■ EXERCISE GOAL: Repeat the data below word for word.

■ DATA TO EXAMINE:
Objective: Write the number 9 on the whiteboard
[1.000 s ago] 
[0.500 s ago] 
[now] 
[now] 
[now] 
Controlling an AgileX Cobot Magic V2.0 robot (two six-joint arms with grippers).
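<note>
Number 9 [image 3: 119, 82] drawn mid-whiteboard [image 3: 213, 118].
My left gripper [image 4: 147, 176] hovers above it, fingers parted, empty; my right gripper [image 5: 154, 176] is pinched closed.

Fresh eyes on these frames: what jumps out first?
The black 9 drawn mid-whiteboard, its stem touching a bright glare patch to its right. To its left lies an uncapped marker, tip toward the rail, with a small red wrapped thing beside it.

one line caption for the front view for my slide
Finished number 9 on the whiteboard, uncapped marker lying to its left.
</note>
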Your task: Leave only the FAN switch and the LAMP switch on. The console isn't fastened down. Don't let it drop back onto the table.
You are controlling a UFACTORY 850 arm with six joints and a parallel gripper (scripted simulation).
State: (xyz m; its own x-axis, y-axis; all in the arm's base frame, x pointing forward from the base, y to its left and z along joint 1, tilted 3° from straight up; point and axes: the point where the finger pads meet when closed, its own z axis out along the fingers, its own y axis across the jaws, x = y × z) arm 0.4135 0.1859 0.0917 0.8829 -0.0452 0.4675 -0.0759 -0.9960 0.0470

■ OUTPUT BELOW:
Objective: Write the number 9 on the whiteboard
[1.000 s ago] 
[0.500 s ago] 
[now] 
[now] 
[now] 
Controlling an AgileX Cobot Magic V2.0 robot (two six-joint arms with grippers).
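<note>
Number 9 [image 3: 119, 82] drawn mid-whiteboard [image 3: 213, 118].
My left gripper [image 4: 147, 176] hovers above it, fingers parted, empty; my right gripper [image 5: 154, 176] is pinched closed.

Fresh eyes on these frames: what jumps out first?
The black 9 drawn mid-whiteboard, its stem touching a bright glare patch to its right. To its left lies an uncapped marker, tip toward the rail, with a small red wrapped thing beside it.

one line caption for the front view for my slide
Finished number 9 on the whiteboard, uncapped marker lying to its left.
</note>
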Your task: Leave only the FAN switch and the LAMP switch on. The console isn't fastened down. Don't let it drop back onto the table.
You are controlling a UFACTORY 850 arm with six joints and a parallel gripper (scripted simulation).
State: (xyz m; its own x-axis, y-axis; all in the arm's base frame, x pointing forward from the base, y to its left and z along joint 1, tilted 3° from straight up; point and axes: the point where the finger pads meet when closed, its own z axis out along the fingers, its own y axis across the jaws, x = y × z) arm 0.4135 0.1859 0.0917 0.8829 -0.0452 0.4675 -0.0759 -0.9960 0.0470

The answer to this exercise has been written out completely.